Mainstreaming Accessibility: A Progress Report

Although nobody argues that publications and the systems that deliver and render them shouldn’t be accessible to everybody, the issue of accessibility has often been more a source of guilt than action. Publishers have treated it as something they know they should get around to, someday. That someday doesn’t come until the lack of accessibility causes them to lose sales—which rarely happens (that they’re aware of). And institutions—for example, libraries—typically consider themselves at the mercy of the publishers. They can only provide what they can get.

Meanwhile, on college campuses, where this is a big issue (most are mandated to provide an accessible version of all the course material a print-disabled student needs), the Disability Services Offices diligently remediate (aka “fix”) whatever they can get: rarely an EPUB, often a PDF, and sometimes just the print. All of this mostly manual repair work is expensive and time consuming, and it can be repeated for the very same book or journal article at campuses all across the country. It is a pathetic situation.

The good news is that this situation is slowly but surely changing. More and more publications and systems are designed for accessibility.
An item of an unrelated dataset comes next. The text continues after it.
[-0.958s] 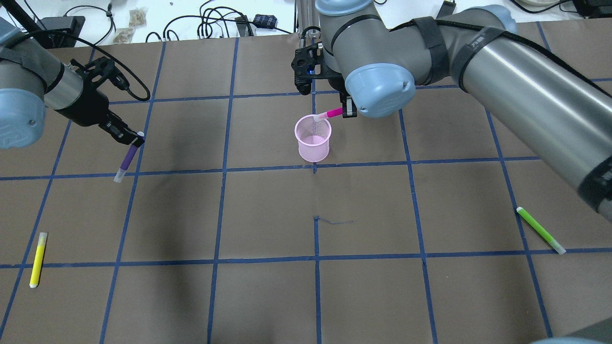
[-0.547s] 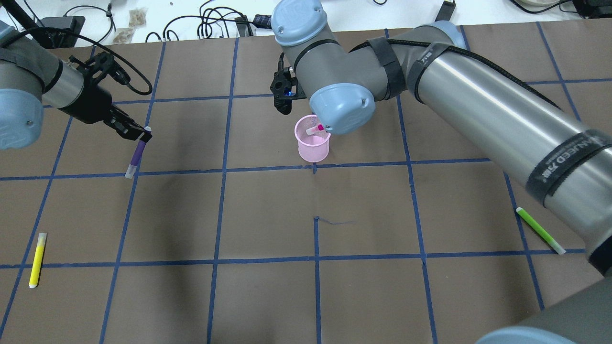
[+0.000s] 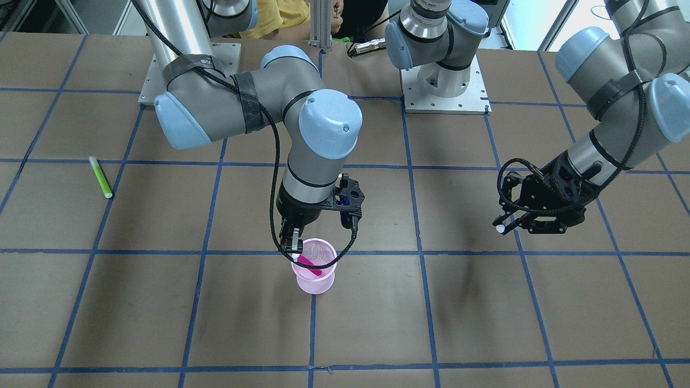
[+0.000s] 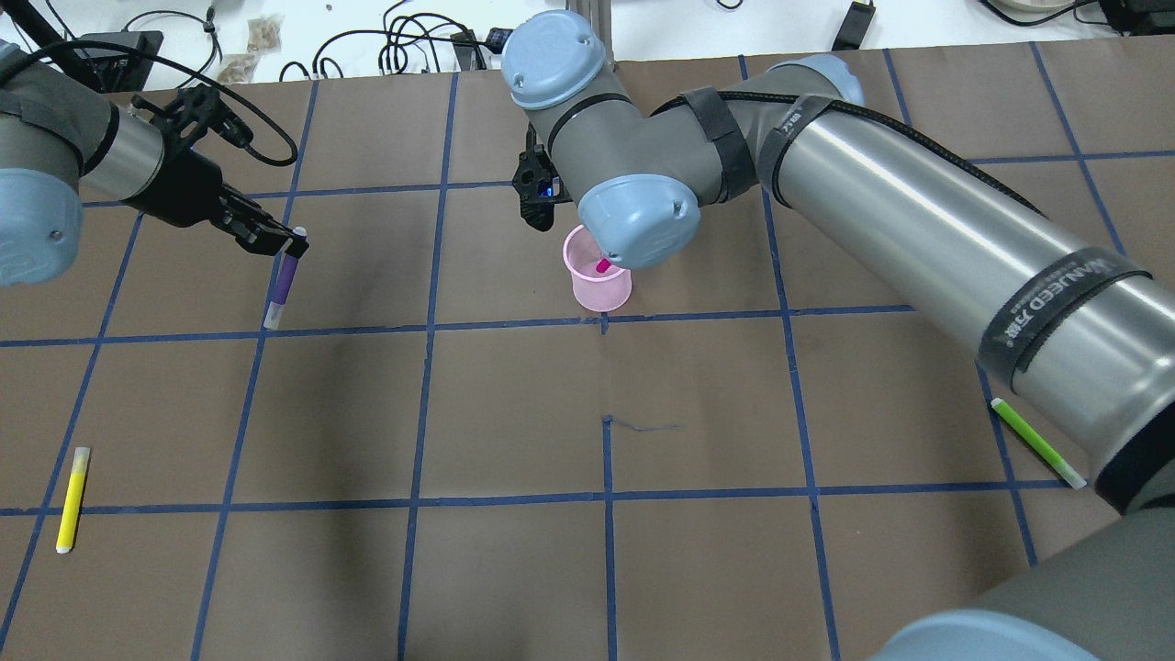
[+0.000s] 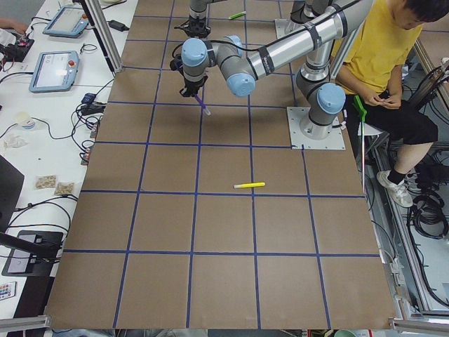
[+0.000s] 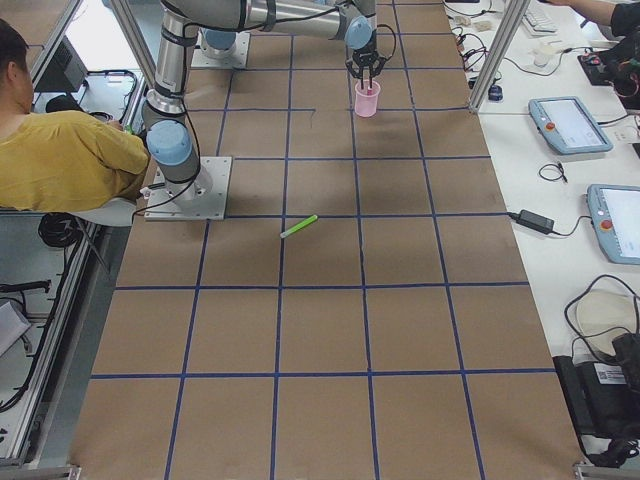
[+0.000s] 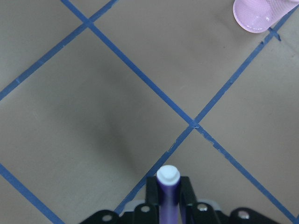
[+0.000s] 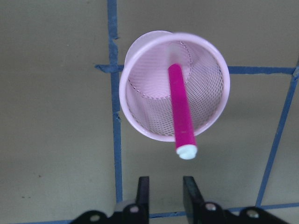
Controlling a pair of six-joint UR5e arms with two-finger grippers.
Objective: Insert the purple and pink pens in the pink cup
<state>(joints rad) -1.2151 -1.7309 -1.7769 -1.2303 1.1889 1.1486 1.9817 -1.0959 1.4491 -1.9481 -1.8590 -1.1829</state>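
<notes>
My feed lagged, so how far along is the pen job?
Done: the pink pen leans inside the pink cup, free of the open right gripper above it. In hand: the left gripper holds the purple pen, well away from the cup. Left: carrying it over and dropping it in.

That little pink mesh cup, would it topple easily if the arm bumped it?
Probably yes. The pink cup is thin open mesh, so it is likely light. It narrows toward its base, and the pink pen leans over one side of the rim, sticking out, which may make it tippier.
</notes>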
And although it still requires some extra work to implement those accessibility features properly, that work is diminishing as accessibility becomes embedded in standard specifications and workflows.

Converging Standards

One of the biggest factors enabling this is that the file formats and other standards for accessibility are ones that publishers and their partners and vendors use anyway. There is still the misconception that an accessible publication has to be a special version, one which not only has to be made, but managed, separately from the regular version.

This used to be the case. For example, the DAISY Consortium, the global authority on accessibility, promulgated an XML specification called DTBook that was designed for assistive technology. But hardly anybody outside of K-12 education used it (although it’s still the basis of the NIMAS standard for that type of content). Few publishers or vendors understood it, and it required a separate workflow and distribution process.

Now, DAISY specifies EPUB 3 as the proper format for the interchange of accessible publications. EPUB is the standard format for ebooks, even for Amazon (although Amazon does have its own proprietary format, the proper format in which to provide an ebook to Amazon is EPUB). Most publishers and their vendors create EPUBs routinely.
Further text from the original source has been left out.